DIRECTIONS FOR THIS TASK — Retype the complete listing exactly as it appears.

INFORMATION SUPPLIED —
--- START ---
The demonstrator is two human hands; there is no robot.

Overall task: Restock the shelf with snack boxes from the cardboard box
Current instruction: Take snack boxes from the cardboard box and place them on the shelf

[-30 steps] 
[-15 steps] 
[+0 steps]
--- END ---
RESPONSE —
The demonstrator is two human hands; there is no robot.

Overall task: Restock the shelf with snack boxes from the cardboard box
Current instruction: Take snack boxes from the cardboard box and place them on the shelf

[-30 steps] 
[-15 steps] 
[+0 steps]

No additional output will be produced.